Justice of the Oklahoma Supreme Court
- In office February 17, 1982 – July 27, 1999
- Appointed by: George Nigh
- Preceded by: Ben T. Williams
- Succeeded by: James R. Winchester

Personal details
- Born: Alma Dorothy Bell May 25, 1917 Pauls Valley, Oklahoma
- Died: July 27, 1999 (aged 82) Oklahoma City, Oklahoma
- Spouse: William Allan Wilson ​ ​(m. 1948)​
- Occupation: attorney, judge
- Known for: First woman justice on the Oklahoma Supreme Court

= Alma Wilson =

American judge

Alma Dorothy Bell Wilson (May 25, 1917 – July 27, 1999) was an Oklahoma attorney who was appointed as the second female district judge in the state of Oklahoma in 1975. In 1982, she was elevated as the first woman to serve on the Oklahoma Supreme Court and between 1995 and 1997 was the first woman chief justice. Wilson was honored by many awards in her lifetime including induction into the Oklahoma Women's Hall of Fame, the Oklahoma Hall of Fame and was named Appellate Judge of the Year in both 1986 and 1989.

==Early life==
Alma Bell and her twin sister Wilma were born on May 25, 1917, in Pauls Valley, Oklahoma to Anna and William R. Bell. From age eight, Bell had decided to become a lawyer and after graduating as valedictorian of the class of 1935 from Pauls Valley High School, she attended Principia College in Elsah, Illinois, completing her BA degree. Bell then attended Oklahoma City University where she obtained her Bachelor of Laws before enrolling at the University of Oklahoma College of Law. She was one of six women in a class of 100 students, who graduated with a Juris Doctor in 1941.

==Career==
After law school, Bell returned to Pauls Valley and began her practice as a tax attorney. After World War II ended, she met a veteran, who was also a practicing attorney in Pauls Valley. She and Bill Wilson married in 1948 and had their daughter Lee Ann in 1951. After taking a few years to raise Lee Ann and earn her pilot's license, Wilson returned to the court in 1960 with an eye to pursuing a judgeship. Her first appointment was as a municipal judge in Pauls Valley, but she also continued to practice law in both Oklahoma City and Pauls Valley.
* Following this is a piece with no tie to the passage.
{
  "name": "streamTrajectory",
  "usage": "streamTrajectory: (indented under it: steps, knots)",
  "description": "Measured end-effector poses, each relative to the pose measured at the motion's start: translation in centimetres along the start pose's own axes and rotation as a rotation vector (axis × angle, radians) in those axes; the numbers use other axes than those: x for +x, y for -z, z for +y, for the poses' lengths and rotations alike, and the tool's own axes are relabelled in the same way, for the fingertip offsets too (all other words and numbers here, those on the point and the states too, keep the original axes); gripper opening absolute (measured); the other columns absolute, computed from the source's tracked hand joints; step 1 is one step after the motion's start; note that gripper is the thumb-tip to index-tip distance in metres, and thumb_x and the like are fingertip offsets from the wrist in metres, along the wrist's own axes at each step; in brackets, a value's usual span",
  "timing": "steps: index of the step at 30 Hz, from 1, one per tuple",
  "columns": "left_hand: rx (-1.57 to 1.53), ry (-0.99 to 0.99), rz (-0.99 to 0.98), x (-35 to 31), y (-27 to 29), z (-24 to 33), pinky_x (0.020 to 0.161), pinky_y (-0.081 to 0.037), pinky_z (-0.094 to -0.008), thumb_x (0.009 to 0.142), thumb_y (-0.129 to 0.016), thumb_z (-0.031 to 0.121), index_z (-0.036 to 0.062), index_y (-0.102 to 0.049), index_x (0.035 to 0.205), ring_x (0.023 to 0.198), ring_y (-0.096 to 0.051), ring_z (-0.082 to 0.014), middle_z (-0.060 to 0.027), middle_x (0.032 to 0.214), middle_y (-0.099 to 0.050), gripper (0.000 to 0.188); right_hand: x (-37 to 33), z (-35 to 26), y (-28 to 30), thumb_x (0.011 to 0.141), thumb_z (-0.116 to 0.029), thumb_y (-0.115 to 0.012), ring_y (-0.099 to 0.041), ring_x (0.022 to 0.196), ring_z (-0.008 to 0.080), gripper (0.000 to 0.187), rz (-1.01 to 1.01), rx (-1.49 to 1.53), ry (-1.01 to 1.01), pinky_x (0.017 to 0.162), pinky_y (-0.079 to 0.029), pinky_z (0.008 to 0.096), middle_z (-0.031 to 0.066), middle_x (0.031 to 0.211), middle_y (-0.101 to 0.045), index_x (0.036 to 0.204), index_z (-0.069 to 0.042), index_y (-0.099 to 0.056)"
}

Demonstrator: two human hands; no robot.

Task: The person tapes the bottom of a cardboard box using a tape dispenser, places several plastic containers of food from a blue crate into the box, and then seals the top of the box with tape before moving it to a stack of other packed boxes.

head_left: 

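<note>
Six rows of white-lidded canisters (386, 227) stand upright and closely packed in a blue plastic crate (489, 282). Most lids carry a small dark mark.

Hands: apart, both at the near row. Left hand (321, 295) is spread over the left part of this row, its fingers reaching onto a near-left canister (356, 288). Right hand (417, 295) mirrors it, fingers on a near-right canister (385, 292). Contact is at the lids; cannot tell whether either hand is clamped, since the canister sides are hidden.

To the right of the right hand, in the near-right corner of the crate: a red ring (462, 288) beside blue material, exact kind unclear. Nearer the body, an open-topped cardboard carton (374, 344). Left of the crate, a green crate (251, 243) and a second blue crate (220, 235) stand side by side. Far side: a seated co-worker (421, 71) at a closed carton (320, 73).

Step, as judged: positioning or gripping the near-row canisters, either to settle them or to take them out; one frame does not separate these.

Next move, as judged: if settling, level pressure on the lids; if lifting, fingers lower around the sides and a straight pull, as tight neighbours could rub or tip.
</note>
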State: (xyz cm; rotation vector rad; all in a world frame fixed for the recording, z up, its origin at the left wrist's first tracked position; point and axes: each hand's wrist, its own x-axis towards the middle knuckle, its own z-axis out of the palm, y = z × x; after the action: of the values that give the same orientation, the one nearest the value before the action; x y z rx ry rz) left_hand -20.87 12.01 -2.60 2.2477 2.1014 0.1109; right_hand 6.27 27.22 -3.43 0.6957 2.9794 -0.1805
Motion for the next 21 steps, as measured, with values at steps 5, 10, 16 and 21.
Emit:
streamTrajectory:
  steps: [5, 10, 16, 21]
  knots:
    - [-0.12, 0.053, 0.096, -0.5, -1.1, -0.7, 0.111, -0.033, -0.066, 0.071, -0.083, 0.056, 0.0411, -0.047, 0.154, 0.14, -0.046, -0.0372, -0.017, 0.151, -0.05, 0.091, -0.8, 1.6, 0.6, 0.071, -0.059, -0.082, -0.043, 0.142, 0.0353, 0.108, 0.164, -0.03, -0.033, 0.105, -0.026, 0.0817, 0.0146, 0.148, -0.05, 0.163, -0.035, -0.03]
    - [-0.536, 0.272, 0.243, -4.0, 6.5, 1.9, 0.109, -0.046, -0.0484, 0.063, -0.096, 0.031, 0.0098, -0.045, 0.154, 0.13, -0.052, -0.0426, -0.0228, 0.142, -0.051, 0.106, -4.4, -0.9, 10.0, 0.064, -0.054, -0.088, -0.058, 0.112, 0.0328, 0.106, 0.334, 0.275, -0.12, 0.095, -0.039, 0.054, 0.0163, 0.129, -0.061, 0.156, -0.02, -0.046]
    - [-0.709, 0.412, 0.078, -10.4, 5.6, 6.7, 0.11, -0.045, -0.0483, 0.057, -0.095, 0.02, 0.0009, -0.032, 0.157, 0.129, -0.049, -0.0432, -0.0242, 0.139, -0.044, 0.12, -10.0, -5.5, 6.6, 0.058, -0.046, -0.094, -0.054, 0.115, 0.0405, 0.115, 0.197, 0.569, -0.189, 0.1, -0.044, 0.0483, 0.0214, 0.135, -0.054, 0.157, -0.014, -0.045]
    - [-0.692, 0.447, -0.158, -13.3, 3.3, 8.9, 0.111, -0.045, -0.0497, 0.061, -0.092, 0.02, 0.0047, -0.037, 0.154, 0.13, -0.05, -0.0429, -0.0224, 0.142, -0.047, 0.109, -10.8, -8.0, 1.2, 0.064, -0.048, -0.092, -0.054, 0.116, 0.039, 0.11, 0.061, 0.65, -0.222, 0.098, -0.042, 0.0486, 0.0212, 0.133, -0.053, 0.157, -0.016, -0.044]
In 1969, when the Oklahoma Court System was reorganized and both county judges and justices of the peace were abolished in favor of a district trial system, Wilson was appointed as the Special Judge in charge of minor cases for Garvin County. In 1975, she was appointed as the second woman District Judge in the state, when Governor David Boren appointed her to serve for the 21st District, encompassing Cleveland, Garvin, and McClain Counties. Judge Margaret Lamm McCalister, of Tulsa County was the first female district judge and simultaneously with Wilson's appointment, Judge Patricia M. Hoebel was appointed for District 15, which included Pawnee and part of Tulsa Counties. Wilson also served on the Court of Tax Review for six years and was an appointee by the governor to the Commission on the Status of Women.
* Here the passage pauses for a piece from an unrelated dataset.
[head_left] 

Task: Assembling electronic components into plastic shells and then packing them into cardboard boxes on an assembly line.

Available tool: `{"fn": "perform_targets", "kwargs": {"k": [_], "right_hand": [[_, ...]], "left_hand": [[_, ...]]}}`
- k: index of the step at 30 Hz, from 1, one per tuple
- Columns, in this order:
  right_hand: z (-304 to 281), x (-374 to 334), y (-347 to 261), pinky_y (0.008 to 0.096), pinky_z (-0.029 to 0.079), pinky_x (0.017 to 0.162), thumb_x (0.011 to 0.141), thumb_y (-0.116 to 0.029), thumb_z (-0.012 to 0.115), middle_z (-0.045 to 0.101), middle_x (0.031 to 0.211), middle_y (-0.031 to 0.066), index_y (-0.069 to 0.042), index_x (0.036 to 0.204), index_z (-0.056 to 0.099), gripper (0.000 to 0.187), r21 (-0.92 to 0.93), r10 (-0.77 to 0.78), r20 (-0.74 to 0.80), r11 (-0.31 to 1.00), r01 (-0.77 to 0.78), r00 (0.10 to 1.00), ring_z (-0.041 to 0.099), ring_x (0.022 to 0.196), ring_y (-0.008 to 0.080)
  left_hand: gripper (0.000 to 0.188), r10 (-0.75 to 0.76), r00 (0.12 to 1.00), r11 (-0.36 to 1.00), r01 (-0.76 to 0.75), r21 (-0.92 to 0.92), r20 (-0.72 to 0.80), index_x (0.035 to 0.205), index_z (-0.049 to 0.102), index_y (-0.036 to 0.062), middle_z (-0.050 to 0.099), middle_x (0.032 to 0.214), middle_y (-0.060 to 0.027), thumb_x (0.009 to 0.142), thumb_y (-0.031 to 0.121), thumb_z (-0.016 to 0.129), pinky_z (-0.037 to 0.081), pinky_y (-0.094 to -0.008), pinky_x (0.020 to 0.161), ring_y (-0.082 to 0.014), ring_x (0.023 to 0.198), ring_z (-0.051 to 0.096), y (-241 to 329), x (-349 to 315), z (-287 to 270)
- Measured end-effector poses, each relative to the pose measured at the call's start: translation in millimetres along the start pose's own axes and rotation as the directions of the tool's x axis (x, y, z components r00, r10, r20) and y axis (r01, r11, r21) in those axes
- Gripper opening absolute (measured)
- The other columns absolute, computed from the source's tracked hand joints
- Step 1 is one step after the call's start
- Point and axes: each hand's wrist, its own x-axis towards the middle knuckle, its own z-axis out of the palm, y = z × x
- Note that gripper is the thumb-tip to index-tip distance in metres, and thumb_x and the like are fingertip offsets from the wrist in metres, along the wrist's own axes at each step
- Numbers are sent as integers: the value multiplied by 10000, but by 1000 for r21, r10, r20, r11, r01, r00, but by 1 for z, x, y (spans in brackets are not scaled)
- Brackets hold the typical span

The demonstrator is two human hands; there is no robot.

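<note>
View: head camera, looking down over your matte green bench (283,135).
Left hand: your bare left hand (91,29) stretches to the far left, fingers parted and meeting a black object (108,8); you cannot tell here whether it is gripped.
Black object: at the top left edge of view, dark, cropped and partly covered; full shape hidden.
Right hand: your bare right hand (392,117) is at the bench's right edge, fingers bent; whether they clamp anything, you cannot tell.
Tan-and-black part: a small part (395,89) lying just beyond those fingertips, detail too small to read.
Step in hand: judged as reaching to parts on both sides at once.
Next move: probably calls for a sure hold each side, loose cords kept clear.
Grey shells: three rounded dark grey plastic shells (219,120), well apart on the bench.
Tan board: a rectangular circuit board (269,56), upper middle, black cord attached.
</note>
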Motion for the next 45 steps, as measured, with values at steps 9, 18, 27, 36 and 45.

Wilson was appointed by Governor George Nigh in 1982 as the first woman justice on the Oklahoma Supreme Court, becoming the first female chief justice in the state in 1995. She served until 1997 as chief justice and also served the presiding judge of the Appellate jurisdiction of the judiciary. Though she was involved in many notable cases, like the Southwestern Bell rate refund case, legislative appropriations and school funding, one of Wilson's special interests was juvenile justice. In 1998, she co-founded the Seeworth Preparatory Academy in Oklahoma City to help 6th- through 9th-graders, overcome issues like poverty or dysfunctional family situations which impact children's ability to learn. Wilson died after a short illness at her home in Oklahoma City, on July 27, 1999.

==Legacy==
Wilson received numerous awards and honors both during her lifetime and posthumously. In 1974, she received the Guy Brown Award to recognize outstanding alumni from the University of Oklahoma and the following year inducted into the OU Hall of Fame. She was inducted into the Oklahoma Women's Hall of Fame in 1983 for her service as president of the Oklahoma Association of Women Lawyers, as well as her appointment to the Oklahoma Supreme Court. Wilson was recognized with the Pioneer Woman award in 1985 and named Appellate Judge of the Year in both 1986 and 1989. In 1994, she was named Woman of the Year and in 1996 she was inducted into the Oklahoma Hall of Fame. The Oklahoma Bar Association annually awards the Alma Bell Wilson citation to bar members who have made contributions to improve children's lives. In 2001, Bob Burke and Louise Painter published Justice Served: The Life of Alma Bell Wilson, the biography of Wilson's life.